1. Problemi di vista e cardiaci che si sono aggravati durante gli anni di università, hanno reso per certi versi difficoltoso conseguire la mia laurea. Una volta finita l'università, ho poi tentato di cercare lavoro in Italia. Non pensavo minimamente ci cercare un impiego lontano da casa. Purtroppo nonostante diversi tentativi, non sono riuscito a trovare nessun lavoro in Italia, nonostante alcune misure legislative a tutela delle persone affette da problemi fisici. E' stata pero' una buona idea quella di impegnarmi molto per avere una buona istruzione: dopo tanti tentativi falliti in Italia, ho deciso di cercare lavoro all'estero, rassicurato anche dal parere positivo di alcuni dei miei medici. Un mio amico lavorava già da alcuni anni all'università di ## e mi parlava in termini entusiastici di ##. Ho quindi risposto a un'offerta di lavoro della vostra università: nel mio curriculum non facevo menzione delle mie condizioni fisiche. Sapevo comunque che una volta incontrati di persona i responsabili del progetto, avrei dovuto affrontare il problema. Una volta presentato il mio lavoro e discusso degli aspetti tecnici del Ph.D. per il quale mi ero candidato infatti sono stato convocato per un faccia a faccia con il responsabile del mio gruppo. Le domande che mi sono state rivolte sono state molto chiare e dirette: le mie risposte, penso, altrettanto. Sicuramente non è una facile decisione quella di affidare a una persona con problemi di salute un progetto sul quale si vuole essere competitivi. Sono estremamente grato a chi ha voluto credere in me, soprattutto perchè dopo tanti rifiuti collezionati in Italia, temevo veramente di non avere alcuna possibilità lavorativa. Mi domando una cosa: se avessi scritto, nel mio curriculum, dei miei problemi di salute, sarei stato comunque convocato per il colloquio?

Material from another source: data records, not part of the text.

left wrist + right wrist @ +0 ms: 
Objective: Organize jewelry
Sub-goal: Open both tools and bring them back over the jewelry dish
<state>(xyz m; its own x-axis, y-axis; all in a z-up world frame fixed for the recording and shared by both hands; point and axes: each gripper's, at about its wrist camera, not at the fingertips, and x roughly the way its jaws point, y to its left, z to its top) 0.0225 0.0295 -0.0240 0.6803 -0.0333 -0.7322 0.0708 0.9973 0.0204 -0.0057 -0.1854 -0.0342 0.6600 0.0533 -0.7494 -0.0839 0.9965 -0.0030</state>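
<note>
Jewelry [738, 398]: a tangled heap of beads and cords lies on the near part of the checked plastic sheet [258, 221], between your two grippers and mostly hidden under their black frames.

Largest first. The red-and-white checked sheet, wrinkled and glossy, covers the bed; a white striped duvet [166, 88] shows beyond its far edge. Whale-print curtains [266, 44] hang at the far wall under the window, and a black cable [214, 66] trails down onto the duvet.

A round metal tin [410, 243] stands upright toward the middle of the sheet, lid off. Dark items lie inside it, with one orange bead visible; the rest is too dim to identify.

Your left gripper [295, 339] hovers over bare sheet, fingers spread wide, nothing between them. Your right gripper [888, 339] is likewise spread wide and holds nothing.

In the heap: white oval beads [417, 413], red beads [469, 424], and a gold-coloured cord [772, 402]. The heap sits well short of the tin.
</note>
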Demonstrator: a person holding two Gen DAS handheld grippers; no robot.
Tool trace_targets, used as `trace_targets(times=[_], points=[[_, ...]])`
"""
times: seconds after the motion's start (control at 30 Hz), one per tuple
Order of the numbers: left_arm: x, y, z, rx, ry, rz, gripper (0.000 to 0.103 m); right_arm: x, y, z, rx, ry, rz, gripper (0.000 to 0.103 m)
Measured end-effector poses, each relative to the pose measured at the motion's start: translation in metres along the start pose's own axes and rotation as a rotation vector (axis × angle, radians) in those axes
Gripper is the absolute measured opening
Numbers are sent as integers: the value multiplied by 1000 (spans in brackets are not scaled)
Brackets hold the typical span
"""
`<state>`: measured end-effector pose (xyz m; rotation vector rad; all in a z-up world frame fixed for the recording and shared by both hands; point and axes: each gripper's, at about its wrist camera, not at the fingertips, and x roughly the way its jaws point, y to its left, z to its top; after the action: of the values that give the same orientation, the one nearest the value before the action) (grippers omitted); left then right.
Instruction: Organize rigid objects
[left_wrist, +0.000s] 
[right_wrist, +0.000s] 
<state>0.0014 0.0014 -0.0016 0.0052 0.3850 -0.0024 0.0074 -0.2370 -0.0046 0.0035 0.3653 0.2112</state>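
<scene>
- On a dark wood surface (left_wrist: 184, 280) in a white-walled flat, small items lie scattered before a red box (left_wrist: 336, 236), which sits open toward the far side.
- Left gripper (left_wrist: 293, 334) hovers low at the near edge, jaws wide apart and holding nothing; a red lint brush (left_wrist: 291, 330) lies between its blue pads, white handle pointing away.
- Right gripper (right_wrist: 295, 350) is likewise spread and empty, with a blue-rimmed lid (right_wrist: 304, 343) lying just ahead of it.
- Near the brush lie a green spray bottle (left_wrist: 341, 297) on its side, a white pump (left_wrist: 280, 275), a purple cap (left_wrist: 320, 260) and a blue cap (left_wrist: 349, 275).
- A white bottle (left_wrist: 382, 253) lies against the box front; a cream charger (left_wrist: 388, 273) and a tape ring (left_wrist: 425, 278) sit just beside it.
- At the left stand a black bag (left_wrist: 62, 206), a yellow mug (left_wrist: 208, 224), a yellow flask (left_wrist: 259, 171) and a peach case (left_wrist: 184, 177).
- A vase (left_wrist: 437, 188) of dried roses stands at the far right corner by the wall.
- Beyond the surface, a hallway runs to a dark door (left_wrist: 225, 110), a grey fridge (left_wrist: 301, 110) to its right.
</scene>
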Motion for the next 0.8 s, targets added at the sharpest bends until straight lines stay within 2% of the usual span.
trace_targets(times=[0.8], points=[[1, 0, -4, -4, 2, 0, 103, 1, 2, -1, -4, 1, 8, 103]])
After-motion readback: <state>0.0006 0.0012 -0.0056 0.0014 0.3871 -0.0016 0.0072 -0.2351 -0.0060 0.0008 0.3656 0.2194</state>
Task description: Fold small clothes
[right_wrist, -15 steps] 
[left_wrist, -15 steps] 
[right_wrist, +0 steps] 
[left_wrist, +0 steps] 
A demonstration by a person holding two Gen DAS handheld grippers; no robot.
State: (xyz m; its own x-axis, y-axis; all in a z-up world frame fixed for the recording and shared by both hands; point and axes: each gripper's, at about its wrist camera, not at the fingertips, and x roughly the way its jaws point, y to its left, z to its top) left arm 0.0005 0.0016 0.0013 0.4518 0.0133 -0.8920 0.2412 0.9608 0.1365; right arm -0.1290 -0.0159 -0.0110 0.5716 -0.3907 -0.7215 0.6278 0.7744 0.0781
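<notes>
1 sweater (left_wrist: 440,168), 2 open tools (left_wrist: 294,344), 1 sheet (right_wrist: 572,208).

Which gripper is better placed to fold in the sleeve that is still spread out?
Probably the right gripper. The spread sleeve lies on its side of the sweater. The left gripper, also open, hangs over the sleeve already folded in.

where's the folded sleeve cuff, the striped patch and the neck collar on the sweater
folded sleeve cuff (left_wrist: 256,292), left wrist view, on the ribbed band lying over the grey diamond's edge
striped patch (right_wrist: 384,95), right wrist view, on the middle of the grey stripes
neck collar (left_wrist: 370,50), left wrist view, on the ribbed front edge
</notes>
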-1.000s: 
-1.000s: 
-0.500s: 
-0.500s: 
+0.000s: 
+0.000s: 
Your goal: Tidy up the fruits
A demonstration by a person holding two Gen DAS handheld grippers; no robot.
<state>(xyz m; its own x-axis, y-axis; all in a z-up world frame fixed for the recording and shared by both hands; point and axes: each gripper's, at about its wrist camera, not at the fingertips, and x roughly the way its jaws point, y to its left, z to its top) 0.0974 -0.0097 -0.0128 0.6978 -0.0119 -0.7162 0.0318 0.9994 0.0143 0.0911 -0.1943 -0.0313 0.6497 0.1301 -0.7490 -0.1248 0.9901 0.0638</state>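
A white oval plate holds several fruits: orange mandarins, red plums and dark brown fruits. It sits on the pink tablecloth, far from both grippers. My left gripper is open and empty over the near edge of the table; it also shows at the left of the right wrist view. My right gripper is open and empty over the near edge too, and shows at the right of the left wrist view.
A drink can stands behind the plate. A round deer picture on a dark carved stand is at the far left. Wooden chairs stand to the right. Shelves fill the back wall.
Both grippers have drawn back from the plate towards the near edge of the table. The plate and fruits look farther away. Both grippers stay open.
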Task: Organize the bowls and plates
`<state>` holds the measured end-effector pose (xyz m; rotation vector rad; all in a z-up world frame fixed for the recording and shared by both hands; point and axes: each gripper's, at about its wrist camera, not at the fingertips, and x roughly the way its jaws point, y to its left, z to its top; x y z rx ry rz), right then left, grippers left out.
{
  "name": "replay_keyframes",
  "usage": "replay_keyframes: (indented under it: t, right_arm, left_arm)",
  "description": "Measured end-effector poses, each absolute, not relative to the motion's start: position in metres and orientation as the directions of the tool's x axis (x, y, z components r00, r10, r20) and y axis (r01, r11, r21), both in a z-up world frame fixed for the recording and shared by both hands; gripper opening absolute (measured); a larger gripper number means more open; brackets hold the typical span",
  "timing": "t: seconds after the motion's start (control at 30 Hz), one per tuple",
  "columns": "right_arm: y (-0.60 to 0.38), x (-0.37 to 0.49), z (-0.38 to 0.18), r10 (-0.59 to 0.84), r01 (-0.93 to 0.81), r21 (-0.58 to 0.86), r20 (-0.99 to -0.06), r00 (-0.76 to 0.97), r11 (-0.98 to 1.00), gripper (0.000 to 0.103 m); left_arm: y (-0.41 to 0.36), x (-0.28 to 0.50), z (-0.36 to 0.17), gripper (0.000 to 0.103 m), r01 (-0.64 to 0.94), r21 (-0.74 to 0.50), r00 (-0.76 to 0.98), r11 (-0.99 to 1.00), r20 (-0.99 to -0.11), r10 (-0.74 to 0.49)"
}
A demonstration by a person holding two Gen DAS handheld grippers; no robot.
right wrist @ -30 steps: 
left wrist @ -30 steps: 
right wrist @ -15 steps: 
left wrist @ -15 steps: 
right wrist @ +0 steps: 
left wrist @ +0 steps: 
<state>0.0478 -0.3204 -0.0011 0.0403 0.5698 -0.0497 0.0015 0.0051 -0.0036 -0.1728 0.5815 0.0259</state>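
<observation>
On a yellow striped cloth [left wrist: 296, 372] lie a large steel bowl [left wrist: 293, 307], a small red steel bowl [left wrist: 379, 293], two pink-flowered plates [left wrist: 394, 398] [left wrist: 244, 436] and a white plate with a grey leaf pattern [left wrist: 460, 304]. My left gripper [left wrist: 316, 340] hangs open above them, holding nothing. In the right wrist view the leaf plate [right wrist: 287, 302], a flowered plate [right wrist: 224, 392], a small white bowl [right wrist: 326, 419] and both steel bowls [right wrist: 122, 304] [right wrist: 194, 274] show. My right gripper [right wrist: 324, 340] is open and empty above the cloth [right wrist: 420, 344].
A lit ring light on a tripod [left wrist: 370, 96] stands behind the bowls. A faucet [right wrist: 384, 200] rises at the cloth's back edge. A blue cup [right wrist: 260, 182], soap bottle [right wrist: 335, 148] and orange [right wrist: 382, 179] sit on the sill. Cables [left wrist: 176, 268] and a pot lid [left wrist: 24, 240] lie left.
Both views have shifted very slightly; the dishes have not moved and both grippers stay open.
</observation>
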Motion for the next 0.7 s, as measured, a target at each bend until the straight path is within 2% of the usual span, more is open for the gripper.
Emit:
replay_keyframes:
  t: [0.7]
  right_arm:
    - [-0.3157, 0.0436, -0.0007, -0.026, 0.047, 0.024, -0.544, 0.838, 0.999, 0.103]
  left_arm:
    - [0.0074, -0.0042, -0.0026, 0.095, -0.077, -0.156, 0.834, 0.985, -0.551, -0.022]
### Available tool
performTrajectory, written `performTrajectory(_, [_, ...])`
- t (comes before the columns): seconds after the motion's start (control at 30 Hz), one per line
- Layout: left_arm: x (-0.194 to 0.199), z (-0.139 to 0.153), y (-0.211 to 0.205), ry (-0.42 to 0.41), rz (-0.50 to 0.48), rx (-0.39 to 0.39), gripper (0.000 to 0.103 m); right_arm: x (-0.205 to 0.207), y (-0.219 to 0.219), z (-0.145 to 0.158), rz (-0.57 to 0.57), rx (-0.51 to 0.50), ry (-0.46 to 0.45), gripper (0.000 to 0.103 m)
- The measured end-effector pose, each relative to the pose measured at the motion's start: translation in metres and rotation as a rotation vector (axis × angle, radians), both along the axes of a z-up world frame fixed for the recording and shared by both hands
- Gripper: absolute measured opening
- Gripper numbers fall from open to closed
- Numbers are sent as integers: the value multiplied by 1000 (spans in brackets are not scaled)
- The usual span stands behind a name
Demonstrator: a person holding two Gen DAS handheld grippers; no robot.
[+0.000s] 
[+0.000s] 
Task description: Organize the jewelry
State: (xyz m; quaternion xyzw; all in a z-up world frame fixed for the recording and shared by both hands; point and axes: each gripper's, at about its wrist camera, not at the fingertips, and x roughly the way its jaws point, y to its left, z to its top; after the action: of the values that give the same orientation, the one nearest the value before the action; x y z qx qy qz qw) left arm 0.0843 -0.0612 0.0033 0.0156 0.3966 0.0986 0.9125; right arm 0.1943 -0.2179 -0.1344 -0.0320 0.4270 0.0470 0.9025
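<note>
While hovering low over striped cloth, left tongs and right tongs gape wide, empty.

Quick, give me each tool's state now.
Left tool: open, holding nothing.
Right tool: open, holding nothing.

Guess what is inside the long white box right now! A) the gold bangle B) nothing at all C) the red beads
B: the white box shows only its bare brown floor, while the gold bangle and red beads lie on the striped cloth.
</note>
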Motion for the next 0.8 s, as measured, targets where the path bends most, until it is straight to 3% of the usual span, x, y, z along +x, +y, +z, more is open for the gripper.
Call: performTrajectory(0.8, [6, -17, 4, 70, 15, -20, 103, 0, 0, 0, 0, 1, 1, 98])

5. Does ## Syndrome play a role in your daily life and if so, which one.
1. Sicuramente si, ma soprattutto ha giocato un ruolo fondamentale durante la mia vita, in ogni giorno della mia vita. Molto delle scelte che ho fatto, sono state volte a minimizzare l'impatto della malattia. Mi chiedo soprattutto però cosa significhi per gli altri il fatto che io sia diverso dalla maggior parte delle persone, e come cambi il loro comportamento nei miei confronti. A queste domande io non so rispondere: ma le risposte che le singole persone danno a queste domande gioca chiaramente un grande ruolo nella mia esistenza. Non è dopotutto lo stesso per voi?